Risiken für die Hosts werden standardmäßig wie folgt verringert:

  • ESXi Shell und SSH sind standardmäßig deaktiviert.

  • Nur eine begrenzte Anzahl von Firewallports ist standardmäßig geöffnet. Sie können explizit weitere Firewallports öffnen, die mit speziellen Diensten verknüpft sind.

  • ESXi führt nur Dienste aus, die zum Verwalten seiner Funktionen wesentlich sind. Die Distribution beschränkt sich auf die Funktionen, die zum Betrieb von ESXi erforderlich sind.

  • Standardmäßig sind alle Ports, die nicht für den Verwaltungszugriff auf den Host notwendig sind, geschlossen. Öffnen Sie Ports, falls Sie zusätzliche Dienste benötigen.

  • Standardmäßig sind schwache Schlüssel deaktiviert und die Kommunikation der Clients wird durch SSL gesichert. Die genauen Algorithmen, die zum Sichern des Kanals verwendet werden, hängen vom SSL-Handshake ab. In ESXi erstellte Standardzertifikate verwenden PKCS#1 SHA-256 mit RSA-Verschlüsselung als Signaturalgorithmus.

  • Ein Tomcat-Webdienst wird intern von ESXi zur Unterstützung des Zugriffs durch Webclients verwendet. Der Dienst wurde geändert, um nur Funktionen auszuführen, die ein Webclient für die Verwaltung und Überwachung benötigt. Daher ist ESXi nicht von den Sicherheitslücken betroffen, die für Tomcat in weiter gefassten Anwendungsbereichen gemeldet wurden.

  • VMware überwacht alle Sicherheitswarnungen, die die Sicherheit von ESXi beeinträchtigen können, und gibt ggf. einen Sicherheits-Patch aus.

  • Unsichere Dienste, wie z. B. FTP und Telnet sind nicht installiert, und die Ports für diese Dienste sind standardmäßig geschlossen. Da sicherere Dienste wie SSH und SFTP leicht verfügbar sind, sollten Sie auf einen Einsatz dieser unsicheren Dienste verzichten und sicherere Alternativen verwenden. Verwenden Sie z. B. Telnet mit SSL, um auf virtuelle serielle Ports zuzugreifen, wenn SSH nicht verfügbar ist und Sie Telnet verwenden müssen.
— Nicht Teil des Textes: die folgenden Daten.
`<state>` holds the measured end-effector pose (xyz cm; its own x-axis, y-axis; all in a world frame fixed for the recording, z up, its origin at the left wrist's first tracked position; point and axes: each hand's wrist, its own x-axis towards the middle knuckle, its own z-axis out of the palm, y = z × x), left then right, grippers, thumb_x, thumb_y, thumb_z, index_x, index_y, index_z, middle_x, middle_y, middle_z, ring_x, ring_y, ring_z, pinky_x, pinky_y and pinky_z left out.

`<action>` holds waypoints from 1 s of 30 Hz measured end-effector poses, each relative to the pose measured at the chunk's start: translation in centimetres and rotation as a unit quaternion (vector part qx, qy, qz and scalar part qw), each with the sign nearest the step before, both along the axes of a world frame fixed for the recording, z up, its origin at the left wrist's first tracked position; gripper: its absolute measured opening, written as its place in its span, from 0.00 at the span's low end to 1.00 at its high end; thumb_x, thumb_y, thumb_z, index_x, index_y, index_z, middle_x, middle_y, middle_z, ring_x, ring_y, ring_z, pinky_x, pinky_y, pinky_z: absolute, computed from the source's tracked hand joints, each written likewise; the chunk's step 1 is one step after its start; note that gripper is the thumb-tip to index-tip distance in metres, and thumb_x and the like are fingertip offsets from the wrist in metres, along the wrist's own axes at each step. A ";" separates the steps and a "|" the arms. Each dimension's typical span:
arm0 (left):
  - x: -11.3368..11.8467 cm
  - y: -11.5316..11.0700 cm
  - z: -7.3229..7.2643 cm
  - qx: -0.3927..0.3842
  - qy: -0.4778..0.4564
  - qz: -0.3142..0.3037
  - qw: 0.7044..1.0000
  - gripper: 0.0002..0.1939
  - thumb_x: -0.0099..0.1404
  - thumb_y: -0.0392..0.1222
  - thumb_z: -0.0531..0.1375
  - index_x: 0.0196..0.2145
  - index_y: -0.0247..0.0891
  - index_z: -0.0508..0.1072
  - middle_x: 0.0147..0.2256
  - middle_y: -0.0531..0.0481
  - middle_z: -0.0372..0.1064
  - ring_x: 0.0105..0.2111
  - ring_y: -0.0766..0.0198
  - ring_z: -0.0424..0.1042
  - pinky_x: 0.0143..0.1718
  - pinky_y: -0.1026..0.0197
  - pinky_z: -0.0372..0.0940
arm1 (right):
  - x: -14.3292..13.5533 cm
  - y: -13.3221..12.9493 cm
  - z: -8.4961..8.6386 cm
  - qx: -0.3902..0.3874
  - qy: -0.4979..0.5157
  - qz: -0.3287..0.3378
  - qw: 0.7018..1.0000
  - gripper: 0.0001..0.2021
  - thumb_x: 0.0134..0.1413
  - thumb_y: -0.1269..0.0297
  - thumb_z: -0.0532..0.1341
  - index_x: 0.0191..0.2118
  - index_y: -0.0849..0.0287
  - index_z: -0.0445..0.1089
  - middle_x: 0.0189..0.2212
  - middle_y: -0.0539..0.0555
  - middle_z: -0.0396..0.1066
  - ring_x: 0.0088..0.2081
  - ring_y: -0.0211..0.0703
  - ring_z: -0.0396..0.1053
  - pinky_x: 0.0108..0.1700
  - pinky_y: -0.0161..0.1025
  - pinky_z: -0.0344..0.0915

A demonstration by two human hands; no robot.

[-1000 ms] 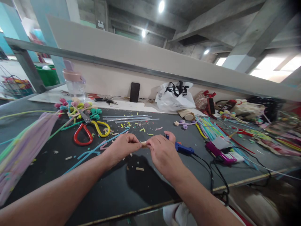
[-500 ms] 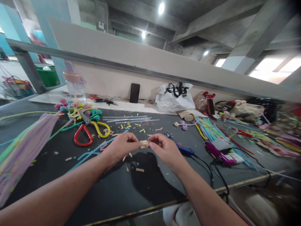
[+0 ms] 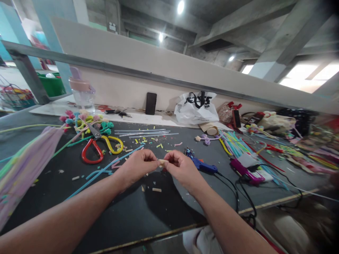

    Wenn Sie unsichere Dienste verwenden müssen und für den Host einen ausreichenden Schutz hergestellt haben, können Sie explizit Ports öffnen, um sie zu unterstützen.

  • Verwenden Sie eventuell UEFI Secure Boot für Ihr ESXi-System. Weitere Informationen hierzu finden Sie unter UEFI Secure Boot für ESXi-Hosts.

Weitere Sicherheitsmaßnahmen

Berücksichtigen Sie bei der Bewertung der Hostsicherheit und -verwaltung die folgenden Empfehlungen.

Beschränkung des Zugriffs

Wenn Sie den Zugriff auf die Benutzerschnittstelle der direkten Konsole (Direct Console User Interface, DCUI), die ESXi Shell oder auf SSH ermöglichen, müssen Sie strenge Zugriffssicherheitsrichtlinien durchsetzen.

Die ESXi Shell hat privilegierten Zugriff auf bestimmte Teile des Hosts. Gewähren Sie nur vertrauenswürdigen Benutzern Anmeldezugriff auf die ESXi Shell.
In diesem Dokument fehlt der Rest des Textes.